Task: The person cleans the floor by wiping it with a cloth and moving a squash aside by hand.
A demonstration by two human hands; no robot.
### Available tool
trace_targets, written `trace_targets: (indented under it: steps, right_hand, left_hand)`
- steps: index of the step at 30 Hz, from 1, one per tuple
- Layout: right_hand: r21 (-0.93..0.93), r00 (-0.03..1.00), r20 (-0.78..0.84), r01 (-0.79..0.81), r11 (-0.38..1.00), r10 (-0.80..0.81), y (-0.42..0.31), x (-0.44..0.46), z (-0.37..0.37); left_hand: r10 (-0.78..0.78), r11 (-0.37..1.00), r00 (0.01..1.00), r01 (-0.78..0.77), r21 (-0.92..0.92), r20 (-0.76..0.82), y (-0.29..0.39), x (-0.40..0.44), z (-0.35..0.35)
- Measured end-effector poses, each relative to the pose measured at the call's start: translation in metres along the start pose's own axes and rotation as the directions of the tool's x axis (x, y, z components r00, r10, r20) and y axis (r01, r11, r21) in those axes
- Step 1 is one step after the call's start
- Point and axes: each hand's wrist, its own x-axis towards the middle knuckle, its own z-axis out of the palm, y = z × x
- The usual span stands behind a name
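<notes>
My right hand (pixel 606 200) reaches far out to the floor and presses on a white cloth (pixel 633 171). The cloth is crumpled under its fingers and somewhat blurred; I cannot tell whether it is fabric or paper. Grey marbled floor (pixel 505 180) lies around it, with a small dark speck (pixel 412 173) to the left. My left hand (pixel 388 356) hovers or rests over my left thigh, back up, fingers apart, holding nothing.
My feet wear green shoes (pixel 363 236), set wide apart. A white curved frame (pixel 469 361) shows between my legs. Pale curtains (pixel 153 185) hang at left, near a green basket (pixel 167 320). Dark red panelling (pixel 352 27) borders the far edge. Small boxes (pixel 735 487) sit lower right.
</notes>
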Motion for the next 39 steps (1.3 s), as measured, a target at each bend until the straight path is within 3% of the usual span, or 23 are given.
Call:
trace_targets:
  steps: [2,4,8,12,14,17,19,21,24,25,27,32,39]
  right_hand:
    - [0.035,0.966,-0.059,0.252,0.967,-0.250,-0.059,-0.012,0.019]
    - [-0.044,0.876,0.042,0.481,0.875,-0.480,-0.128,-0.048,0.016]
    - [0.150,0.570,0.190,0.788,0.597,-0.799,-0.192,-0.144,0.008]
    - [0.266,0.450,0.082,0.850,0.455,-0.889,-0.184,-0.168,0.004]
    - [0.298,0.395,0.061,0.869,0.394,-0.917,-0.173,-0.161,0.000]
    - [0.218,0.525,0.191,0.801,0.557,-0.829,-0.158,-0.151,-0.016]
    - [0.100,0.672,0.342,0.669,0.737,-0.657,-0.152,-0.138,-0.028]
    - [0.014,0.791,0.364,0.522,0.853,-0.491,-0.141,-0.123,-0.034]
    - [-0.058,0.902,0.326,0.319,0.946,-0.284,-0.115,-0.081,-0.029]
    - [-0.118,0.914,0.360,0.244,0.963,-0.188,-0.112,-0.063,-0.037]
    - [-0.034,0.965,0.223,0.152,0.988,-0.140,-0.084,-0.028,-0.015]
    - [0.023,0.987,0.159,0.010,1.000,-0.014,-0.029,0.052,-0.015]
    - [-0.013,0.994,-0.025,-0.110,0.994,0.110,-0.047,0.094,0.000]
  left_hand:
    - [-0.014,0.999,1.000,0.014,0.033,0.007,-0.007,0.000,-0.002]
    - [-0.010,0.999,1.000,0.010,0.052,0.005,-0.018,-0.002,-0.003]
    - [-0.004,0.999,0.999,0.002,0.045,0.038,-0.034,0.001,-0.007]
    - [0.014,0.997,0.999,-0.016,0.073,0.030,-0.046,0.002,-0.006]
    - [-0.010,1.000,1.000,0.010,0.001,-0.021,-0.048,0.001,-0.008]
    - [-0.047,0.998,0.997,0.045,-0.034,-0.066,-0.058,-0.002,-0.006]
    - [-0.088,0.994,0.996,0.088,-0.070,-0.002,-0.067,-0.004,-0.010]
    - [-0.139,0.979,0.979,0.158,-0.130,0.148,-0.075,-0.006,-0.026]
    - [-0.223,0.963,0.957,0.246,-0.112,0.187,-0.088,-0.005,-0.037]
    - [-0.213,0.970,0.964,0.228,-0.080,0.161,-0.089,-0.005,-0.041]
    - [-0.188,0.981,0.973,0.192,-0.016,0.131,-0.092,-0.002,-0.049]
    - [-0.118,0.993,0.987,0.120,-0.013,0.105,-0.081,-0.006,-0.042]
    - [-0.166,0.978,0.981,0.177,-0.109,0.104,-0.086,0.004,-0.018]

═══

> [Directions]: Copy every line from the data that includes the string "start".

> [Task result]:
- Measured end-effector poses, each relative to the pose measured at the call's start: translation in metres along the start pose's own axes and rotation as the directions of the tool's x axis (x, y, z components r00, r10, r20) and y axis (r01, r11, r21) in those axes
- Step 1 is one step after the call's start

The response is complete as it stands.